Very likely, in many cases, the public sector plan would not refuse to cover a product or proceduret(unless it was clearly harmful) , but it would be likely to hike-co-pays and lower fees for less effective treatments as the Congressional Budget Office has suggested. Over time, if patient outcomes improved, both patients and doctors would become more comfortable with the idea of following the Board’s guidelines.
Couldn’t a Federal Health Board layout regulations for private insurers, telling them what they can and cannot cover? A Board could lay out minimal standards for what must be covered in an insurance package. But micro-managing private coverage, often on a case by case, drug by drug, procedure by procedure basis, would turn into a bureaucratic nightmare. Think of the how much time hospitals and doctors now spend negotiating approvals with private insurers.
By contrast, Medicare has managed to make it clear what it will and won’t cover without endless wrangling. A public-sector insurance plan should be able to do the same.
This is why it does make a difference whether or not we have a public sector insurer.

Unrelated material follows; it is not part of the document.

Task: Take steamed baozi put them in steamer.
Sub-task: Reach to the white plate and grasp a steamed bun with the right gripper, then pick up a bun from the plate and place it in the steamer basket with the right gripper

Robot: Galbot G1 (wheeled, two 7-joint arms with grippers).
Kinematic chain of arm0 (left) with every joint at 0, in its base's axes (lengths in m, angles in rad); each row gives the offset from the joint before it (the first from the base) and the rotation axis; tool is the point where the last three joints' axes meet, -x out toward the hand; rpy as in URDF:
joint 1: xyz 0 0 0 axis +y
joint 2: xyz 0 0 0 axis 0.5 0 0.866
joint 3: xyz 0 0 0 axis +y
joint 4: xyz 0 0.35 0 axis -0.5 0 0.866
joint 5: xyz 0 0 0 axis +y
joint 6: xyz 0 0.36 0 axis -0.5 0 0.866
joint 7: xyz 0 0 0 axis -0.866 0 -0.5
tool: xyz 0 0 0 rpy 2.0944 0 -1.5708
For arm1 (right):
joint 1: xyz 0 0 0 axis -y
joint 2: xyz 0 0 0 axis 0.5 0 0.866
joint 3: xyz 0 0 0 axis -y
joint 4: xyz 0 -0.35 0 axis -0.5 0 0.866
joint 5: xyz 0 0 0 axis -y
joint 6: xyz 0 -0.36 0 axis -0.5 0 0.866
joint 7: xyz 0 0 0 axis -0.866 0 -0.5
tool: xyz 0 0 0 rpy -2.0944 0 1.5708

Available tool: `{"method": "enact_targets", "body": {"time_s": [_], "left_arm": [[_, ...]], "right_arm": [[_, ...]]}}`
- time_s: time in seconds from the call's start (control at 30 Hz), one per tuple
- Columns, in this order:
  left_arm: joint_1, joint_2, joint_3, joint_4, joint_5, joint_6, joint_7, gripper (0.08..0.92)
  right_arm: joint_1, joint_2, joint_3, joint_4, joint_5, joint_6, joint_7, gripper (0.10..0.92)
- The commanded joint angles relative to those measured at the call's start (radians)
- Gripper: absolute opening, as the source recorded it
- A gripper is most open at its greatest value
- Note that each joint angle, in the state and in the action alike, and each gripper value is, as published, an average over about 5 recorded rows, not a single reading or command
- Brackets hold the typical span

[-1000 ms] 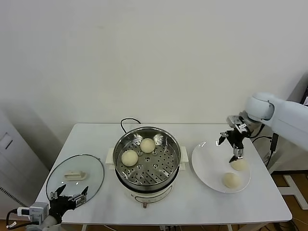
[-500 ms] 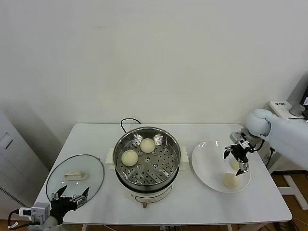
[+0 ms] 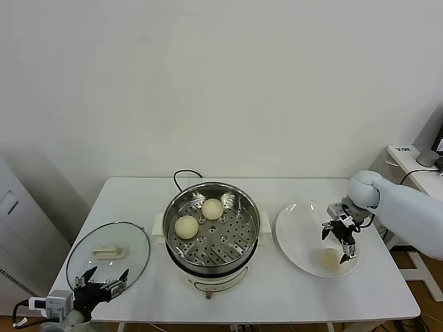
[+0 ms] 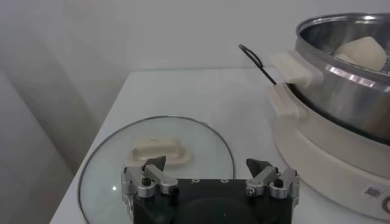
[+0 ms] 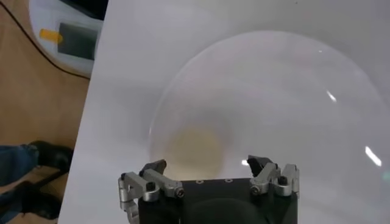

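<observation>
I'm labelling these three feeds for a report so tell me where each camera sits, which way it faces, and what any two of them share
Head view: on the robot's head, looking forward and down at the table; shows the left end effector near the glass lid and the right end effector over the plate.
Left wrist view: on the left wrist, facing the lid and the steamer; its open fingers show.
Right wrist view: on the right wrist, facing down at the plate and one baozi; open fingers show.
Shared: head and left wrist views both show lid, steamer and a baozi inside it.
</observation>
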Motion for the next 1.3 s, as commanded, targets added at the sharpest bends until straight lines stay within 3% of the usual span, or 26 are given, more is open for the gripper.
{"method": "enact_targets", "body": {"time_s": [0.03,0.37,0.6,0.7,1.03,1.3], "left_arm": [[0.001,0.001,-0.001,-0.003,0.0,0.001,0.0,0.823],[0.003,-0.002,0.0,-0.01,0.0,0.003,0.001,0.823],[0.001,0.0,-0.001,-0.015,0.0,0.006,0.0,0.823],[0.001,0.0,-0.001,-0.019,0.0,0.007,-0.001,0.823],[-0.006,0.001,0.003,-0.029,0.0,0.016,-0.008,0.823],[-0.004,0.001,0.003,-0.038,0.0,0.017,-0.009,0.823]], "right_arm": [[-0.069,0.011,0.061,-0.015,-0.049,0.007,-0.003,0.814],[-0.106,0.024,0.097,-0.028,-0.088,-0.012,0.004,0.706],[-0.119,0.018,0.114,-0.025,-0.07,-0.036,0.002,0.527],[-0.107,0.009,0.112,-0.015,-0.041,-0.042,-0.003,0.487],[0.252,-0.037,-0.113,0.058,0.129,-0.045,-0.035,0.459],[0.572,0.044,-0.308,0.098,0.311,-0.055,-0.027,0.458]]}}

Privately, some for-profit insures have told MedPac that they never again want to be on the front lines of “managing care.” But if Medicare—and a public-sector option—would provide cover, they would happily follow whatever precedents it set. If a public sector plan refused to cover Vioxx, deeming the risks too great for patients, , they would refuse payment for Vioxx. If the public-sector plan refused to cover bone-marrow transplants for breast cancer patients, knowing that there was no evidence the procedure saved lives—or even extended lives by one day—private insurers would follow suit. But this would be voluntary; the government would not be making case-by-case decisions for insurers, telling them what they couldn’t cover.

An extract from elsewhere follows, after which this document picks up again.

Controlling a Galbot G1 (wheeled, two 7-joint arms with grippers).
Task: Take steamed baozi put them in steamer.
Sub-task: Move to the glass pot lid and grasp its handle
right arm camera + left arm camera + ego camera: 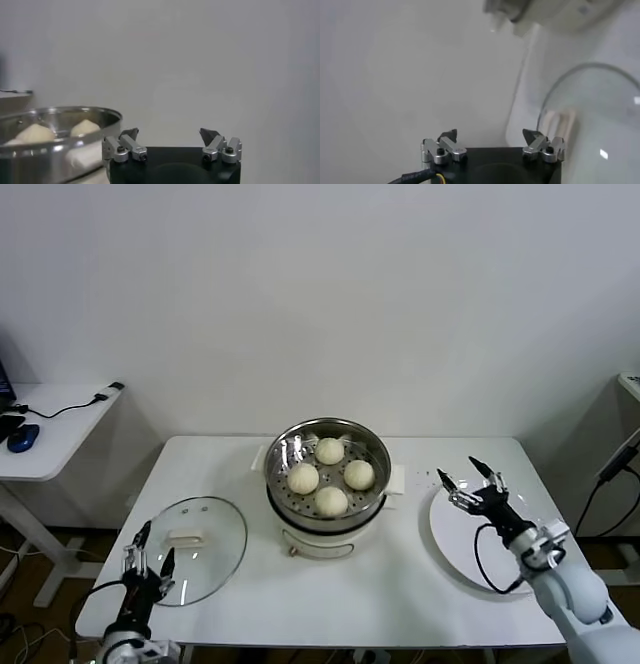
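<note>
White table (400,584) against plain wall (400,304)

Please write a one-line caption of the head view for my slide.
Four baozi sit in the steamer; the open right gripper hovers over the bare plate, the open left gripper beside the glass lid.

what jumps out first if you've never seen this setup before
The shiny steamer at the middle of the white table draws the eye first, with four steamed baozi sitting on its perforated tray. The glass lid lies flat to the robot's left, and an empty white plate to its right. The left gripper stands open by the lid, and the right gripper open above the plate.
</note>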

At the same time, if private-sector insurers wanted to compete with the public-sector option on both price and quality, they would have to focus on making wiser coverage decisions that would lead to better outcomes. This means paying attention to comparative effectiveness research and covering what patients really need rather than what drug-companies tell them that they should have. Public sector insurers could serve as a model for private-sector insurers that want to life quality while reining in costs.
In the end, only government has the standing—and the responsibility—to appoint unbiased medical experts to set the standards that will best serve the public good. Corporate America was never elected to do that.